La clase obrera habla de estabilidad versus crisis. Identifica la estabilidad con la defensa del proceso de cambio buscando su continuidad y la profundización de las transformaciones, y advierte que en Bolivia hay el riesgo de que la derecha conservadora intente frenar el proceso de cambio, abriendo así un escenario de crisis económica y confrontación política, buscando la restauración neoliberal. Esto es lo que se juega en el referéndum del 21 de febrero de 2016.

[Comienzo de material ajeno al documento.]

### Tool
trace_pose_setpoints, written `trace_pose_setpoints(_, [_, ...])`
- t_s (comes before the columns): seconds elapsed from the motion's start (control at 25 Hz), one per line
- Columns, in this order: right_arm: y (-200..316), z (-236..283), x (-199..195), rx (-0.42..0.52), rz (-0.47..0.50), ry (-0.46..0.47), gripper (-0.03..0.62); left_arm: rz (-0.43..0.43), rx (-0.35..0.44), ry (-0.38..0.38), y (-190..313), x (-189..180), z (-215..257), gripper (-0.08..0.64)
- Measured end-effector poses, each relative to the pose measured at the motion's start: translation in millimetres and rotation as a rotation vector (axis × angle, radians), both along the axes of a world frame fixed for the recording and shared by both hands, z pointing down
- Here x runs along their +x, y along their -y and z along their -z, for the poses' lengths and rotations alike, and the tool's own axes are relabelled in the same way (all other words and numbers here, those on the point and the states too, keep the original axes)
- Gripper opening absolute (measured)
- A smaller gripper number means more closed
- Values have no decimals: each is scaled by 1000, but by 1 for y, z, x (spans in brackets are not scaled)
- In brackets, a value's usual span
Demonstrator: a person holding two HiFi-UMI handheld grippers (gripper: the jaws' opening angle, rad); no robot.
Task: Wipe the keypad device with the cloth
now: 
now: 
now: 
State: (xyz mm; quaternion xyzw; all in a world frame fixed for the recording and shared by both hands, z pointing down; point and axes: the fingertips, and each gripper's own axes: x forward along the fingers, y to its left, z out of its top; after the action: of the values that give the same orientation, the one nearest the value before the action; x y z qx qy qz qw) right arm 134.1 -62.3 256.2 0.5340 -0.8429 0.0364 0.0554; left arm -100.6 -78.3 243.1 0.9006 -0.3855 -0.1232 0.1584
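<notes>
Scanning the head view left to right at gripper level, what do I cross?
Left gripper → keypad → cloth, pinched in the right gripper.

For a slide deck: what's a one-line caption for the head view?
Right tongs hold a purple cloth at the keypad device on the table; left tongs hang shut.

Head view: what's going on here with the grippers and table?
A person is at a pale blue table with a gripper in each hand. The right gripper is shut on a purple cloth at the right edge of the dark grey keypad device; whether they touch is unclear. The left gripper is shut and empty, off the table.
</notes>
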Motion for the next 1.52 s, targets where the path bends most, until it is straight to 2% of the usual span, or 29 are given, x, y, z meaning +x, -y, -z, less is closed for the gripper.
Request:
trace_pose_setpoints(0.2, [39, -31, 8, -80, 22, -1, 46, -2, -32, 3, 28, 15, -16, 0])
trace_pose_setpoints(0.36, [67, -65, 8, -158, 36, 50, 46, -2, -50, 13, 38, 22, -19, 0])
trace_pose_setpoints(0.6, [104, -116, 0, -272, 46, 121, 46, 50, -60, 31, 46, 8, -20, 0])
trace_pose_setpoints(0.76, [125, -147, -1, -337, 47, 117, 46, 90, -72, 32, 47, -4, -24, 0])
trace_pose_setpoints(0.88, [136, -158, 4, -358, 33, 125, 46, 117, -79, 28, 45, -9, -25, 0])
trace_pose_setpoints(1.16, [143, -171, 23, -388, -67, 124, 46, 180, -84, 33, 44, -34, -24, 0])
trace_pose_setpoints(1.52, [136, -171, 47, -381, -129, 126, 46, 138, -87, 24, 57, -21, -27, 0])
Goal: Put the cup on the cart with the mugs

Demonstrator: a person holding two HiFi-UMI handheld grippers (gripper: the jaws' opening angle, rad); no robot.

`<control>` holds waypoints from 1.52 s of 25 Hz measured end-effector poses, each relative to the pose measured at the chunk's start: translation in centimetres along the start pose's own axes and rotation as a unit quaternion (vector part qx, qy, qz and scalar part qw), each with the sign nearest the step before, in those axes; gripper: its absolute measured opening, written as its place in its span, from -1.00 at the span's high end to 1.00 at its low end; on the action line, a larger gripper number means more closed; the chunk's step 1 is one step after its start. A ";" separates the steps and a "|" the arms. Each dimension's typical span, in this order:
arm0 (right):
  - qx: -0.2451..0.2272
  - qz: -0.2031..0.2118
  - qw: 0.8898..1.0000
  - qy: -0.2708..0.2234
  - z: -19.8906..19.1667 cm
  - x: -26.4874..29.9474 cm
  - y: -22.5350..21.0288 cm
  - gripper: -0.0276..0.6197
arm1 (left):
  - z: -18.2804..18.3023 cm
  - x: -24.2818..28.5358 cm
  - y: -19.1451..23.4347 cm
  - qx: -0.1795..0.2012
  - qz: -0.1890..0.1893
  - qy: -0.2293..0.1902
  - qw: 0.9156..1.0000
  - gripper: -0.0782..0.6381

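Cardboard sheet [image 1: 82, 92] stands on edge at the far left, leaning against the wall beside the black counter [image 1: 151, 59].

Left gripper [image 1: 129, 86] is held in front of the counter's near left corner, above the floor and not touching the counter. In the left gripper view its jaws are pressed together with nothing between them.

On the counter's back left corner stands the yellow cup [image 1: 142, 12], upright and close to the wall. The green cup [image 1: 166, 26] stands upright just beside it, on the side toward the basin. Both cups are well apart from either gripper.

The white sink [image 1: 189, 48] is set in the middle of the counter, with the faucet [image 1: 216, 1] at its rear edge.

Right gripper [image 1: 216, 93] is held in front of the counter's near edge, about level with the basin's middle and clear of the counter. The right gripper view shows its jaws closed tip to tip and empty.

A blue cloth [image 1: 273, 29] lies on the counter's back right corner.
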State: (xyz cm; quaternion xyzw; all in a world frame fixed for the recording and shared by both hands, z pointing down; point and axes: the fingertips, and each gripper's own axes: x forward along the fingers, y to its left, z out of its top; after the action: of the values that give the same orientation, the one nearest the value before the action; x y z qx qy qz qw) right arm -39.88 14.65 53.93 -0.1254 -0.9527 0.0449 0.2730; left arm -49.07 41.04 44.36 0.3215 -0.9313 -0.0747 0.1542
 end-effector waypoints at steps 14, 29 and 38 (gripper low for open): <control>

No faltará el que niegue este análisis calificándolo de maniqueísta; de seguro será uno de ésos que de tanto relativizar los conceptos políticos termina confundiéndolo todo. Pero al interior de las filas opositoras han comenzado a elucubrar sobre una “salida pendular”, vale decir que del predominio de la izquierda antiimperialista ocurra –como en Venezuela y Argentina- que el voto se desplace al otro extremo en que los neoliberales comiencen a ganar terreno político hasta retornar a los gobiernos. ¿Negará la derecha boliviana que lo que tan buenamente llama “salida pendular” significa nada menos que “salida argentina”? No podría negarlo, peor después de que enviaron a Macri efusivas felicitaciones el gobernador de Santa Cruz, Rubén Costas; el alcalde paceño, Luis Revilla, y Jorge Quiroga, o del viaje a Buenos Aires en busca de la selfie que hizo Samuel Doria Medina.
Pero hay dos abismales diferencias entre el proceso boliviano y el argentino. En primer lugar acá hay solidez y estabilidad económica, sobre los que se despliega un modelo económico fundado en la nacionalización de los hidrocarburos, con redistribución de la renta a través de políticas sociales e importantes inversiones públicas en infraestructura e industrialización. No se ha dado ninguna devaluación de la moneda boliviana, la inflación está bajo control y se siguen tomando medidas (como el segundo aguinaldo) para incentivar la demanda interna. Es cierto que el país está afectado por la caída de los precios de nuestros exportables: gas, minerales, soya y quinua; pero disponemos de las mayores reservas internacionales de nuestra historia que nos permiten asimilar el golpe sin caernos.
En segundo lugar acá en Bolivia hay la fortaleza de un liderazgo social que se sustenta en un bloque de movimientos sociales indígenas, obreros y populares. Periódicamente se mide esa fortaleza en las denominadas encuestas de apoyo ciudadano, cuyo último reporte difundido hace una semana por la red televisiva ATB indica que la gestión de gobierno de Evo cerró el año 2015 con 65% de respaldo. ¿Por qué los afanosos comentaristas de otro sondeo de raquítica muestra y opaca credibilidad no dicen nada sobre este dato? Dejaré a un lado este temita de las encuestas porque es sabido que por ahí vendrán las manipulaciones políticas y mediáticas.
Prefiero resaltar que la legitimidad de Evo ante el pueblo es otra de las razones para el triunfo del Sí.